United States Army general (1928–2024)

John Adams Wickham Jr. (25 June 1928 – 11 May 2024) was a United States Army general who served as the United States Army Chief of Staff from 1983 to 1987.

==Early life and education==
Wickham was born on 25 June 1928, in Dobbs Ferry, New York. He graduated from the United States Military Academy in 1950, where he later served as a social sciences instructor, from 1956 to 1960.

==Military career==
Upon graduation from the Military Academy in 1950, Wickham was commissioned a second lieutenant and assigned to the 18th Infantry Regiment and then the 6th Infantry Regiment in West Berlin. He served as a platoon leader and company executive officer in the 511th Airborne Infantry Regiment and served as an aide-de-camp to the commander in the 37th Infantry Division and 10th Infantry Division. He received master's degrees in economics and government from Harvard University and was a graduate of the National War College and Armed Forces Staff College.

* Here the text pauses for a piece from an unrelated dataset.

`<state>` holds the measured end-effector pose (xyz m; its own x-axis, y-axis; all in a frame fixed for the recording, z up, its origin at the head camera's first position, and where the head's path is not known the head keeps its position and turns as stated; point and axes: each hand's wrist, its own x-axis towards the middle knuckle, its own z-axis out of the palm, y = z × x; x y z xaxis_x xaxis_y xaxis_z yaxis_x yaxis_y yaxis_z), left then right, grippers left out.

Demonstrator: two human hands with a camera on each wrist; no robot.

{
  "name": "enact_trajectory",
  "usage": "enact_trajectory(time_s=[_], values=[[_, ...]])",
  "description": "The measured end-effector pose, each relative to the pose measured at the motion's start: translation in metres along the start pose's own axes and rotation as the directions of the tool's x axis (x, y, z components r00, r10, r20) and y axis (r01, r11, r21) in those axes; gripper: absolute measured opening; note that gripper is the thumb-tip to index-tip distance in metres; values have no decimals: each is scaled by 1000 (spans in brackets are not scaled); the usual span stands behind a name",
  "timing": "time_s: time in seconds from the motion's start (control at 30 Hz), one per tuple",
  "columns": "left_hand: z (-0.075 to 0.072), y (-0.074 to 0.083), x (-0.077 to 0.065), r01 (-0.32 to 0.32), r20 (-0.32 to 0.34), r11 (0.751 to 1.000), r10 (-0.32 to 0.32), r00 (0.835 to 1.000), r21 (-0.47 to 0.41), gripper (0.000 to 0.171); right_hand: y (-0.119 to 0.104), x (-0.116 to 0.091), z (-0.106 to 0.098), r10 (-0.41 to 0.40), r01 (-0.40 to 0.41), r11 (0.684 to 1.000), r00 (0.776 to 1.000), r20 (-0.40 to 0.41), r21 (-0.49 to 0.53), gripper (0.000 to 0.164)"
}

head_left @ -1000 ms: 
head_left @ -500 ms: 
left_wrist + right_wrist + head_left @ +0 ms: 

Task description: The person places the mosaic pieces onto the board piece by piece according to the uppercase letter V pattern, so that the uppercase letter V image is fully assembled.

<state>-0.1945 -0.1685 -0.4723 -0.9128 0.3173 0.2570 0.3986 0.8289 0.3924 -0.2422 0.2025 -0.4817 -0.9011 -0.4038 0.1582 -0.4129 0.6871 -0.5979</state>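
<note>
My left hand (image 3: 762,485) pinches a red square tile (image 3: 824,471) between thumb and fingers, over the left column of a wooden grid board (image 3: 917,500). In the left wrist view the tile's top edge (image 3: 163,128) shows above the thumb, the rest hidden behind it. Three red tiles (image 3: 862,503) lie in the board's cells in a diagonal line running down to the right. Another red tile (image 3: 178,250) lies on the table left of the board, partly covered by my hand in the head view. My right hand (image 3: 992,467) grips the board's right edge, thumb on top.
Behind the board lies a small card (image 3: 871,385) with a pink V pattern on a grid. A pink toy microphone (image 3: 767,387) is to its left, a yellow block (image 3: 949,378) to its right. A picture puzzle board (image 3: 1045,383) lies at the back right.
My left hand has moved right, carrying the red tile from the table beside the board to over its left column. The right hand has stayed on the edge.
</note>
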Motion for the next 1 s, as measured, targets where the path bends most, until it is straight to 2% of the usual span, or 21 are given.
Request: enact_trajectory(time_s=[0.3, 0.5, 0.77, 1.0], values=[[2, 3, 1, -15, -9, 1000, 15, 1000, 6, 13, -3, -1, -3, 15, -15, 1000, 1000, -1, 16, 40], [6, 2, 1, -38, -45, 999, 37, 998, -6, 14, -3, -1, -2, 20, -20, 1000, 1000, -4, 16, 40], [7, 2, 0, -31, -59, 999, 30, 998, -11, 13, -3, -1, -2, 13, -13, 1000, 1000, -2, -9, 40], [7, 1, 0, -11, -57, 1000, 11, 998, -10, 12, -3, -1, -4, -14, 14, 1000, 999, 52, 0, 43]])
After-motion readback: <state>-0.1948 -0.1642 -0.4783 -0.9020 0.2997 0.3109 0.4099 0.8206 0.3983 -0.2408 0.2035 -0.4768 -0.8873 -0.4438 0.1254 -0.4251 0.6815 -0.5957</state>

Wickham then served as operations officer of the 1st Battle Group, 5th Cavalry Regiment, in South Korea, and was executive officer to Chief of Staff of the United States Army, General Harold Johnson. Later he commanded in combat the 5th Battalion, 7th Cavalry Regiment, 1st Cavalry Division in South Vietnam, where he was seriously wounded by a satchel charge explosive. He made his way to a foxhole and continued to command his men. On his way there he was hit 15 times by AK-47 fire. The NVA eventual called off the attack. Wickham was put up for the Distinguished Service Cross but received the Silver Star for his actions that day. Wickham spent over a year in the hospital recovering. He later commanded the 1st Brigade, 3rd Infantry Division in West Germany.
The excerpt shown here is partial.